Was Madison outraged? Hardly. He went down to the Virginia ratifying convention to assure delegates that Henry was dead wrong: The original intent was indeed to protect slave property. Much of what we know of the Constitutional Convention comes from his notes—which, recent scholarship suggests, he carefully edited for a posthumous audience. He made sure, for example, that posterity would know that he objected to the slave trade being guaranteed for another 20 years—but this was a common Virginia position at the time, since Virginians were already net sellers of slavers rather than importers by 1787.

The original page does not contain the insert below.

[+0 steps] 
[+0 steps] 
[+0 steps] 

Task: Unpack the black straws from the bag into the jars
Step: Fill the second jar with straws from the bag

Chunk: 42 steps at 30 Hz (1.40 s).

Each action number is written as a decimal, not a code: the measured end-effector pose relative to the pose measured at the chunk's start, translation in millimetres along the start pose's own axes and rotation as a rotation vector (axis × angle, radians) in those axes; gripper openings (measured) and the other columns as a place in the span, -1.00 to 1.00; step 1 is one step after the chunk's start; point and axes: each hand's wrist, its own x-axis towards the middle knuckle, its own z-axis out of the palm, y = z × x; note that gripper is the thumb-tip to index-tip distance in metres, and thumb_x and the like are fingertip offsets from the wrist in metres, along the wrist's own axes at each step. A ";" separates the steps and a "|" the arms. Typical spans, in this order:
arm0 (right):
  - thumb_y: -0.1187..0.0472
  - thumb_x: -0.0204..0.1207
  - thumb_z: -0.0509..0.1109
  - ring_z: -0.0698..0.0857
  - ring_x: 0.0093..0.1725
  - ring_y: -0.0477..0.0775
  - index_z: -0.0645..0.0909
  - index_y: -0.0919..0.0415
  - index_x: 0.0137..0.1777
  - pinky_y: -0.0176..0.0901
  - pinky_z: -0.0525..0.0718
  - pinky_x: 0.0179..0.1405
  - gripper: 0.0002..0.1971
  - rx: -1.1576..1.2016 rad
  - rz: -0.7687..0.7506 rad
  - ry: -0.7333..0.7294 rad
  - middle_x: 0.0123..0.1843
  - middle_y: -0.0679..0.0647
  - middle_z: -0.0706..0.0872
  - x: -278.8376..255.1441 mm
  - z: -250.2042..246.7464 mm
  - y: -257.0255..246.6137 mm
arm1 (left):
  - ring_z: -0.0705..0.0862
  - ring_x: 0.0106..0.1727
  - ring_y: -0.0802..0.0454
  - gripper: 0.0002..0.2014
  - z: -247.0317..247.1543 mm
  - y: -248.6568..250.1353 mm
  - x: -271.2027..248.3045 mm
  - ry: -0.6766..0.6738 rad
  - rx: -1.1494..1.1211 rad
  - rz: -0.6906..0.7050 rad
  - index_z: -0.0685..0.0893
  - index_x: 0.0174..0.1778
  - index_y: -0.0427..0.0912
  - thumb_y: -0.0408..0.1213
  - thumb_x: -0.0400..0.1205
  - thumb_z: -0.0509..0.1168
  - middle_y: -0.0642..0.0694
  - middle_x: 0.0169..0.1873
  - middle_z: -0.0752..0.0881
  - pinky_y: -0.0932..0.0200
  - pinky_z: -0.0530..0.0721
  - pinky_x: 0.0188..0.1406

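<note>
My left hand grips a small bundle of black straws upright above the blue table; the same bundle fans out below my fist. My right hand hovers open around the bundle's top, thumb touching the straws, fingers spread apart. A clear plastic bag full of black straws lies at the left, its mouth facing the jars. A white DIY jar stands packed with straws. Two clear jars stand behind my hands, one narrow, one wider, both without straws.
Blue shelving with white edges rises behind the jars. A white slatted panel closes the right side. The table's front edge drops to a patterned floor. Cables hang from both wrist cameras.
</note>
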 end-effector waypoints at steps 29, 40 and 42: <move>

But there’s more. When it came time to deal with the matter of slave representation in Federalist 54, Madison obliquely distanced himself from the three-fifths clause by saying that one had to admit that slaves were, irrefutably, both people and property. He actually argued that the three-fifths clause was a good example of how the Constitution would lead to good government—by protecting property. He looked forward to the honest census that would result from slaves and other people being both taxed and represented. He put the defense of the proslavery clauses in the voice of a Virginian and then called them “a little strained,” but just.
When we see things like this in today’s politics, we call it damage control. I give Madison credit for a kind of honesty about his ambivalence, at least for those who could read between the lines—but this is far from the bold antislavery stand Wilentz would have us see in Madison’s words. Wilentz is an astute student of politics, and has often praised pragmatism in the figures he admires. Why his Madison has to be an antislavery truth teller when there are other candidates for that historical role—even in 1787—is beyond puzzling.
Americans and their leading historians still find it hard to account for how their Revolution, considered as a quarter-century of resistance, war, and state-making, both strengthened slavery and provided enough countercurrents to keep the struggle against it going. Tougher still is understanding how the work of 1787 constitutionalized slavery—hardwired it into the branches, the very workings, of the federal government. Given the subsequent history of disfranchisement and policing in this country, it’s not a stretch to say that it is hard-wired there still.
If Sean Wilentz prefers to celebrate what the Founders did not do—that is, write something like the Confederate Constitution—that’s the beginning of a potentially interesting conversation, even if it takes a counterfactual as its starting point. But the fact that it took a civil war to settle the debate about the Founders’ intentions for slavery’s future shows that, as John Quincy Adams came to understand and assert during the 1830s, there was no constitutional way except the exercise of war powers to end slavery in the United States. You can call that the founders’ design, but it seems more a design flaw than something to celebrate. When it takes a war to resolve something, humane persons call it a failure or a tragedy. They don’t blame the people who point out the roots of the problem. Unless their agenda is less historical than political. When Wilentz raps the knuckles of Bernie Sanders for saying what his teachers said fifty years ago, he isn’t doing his favorite any favors.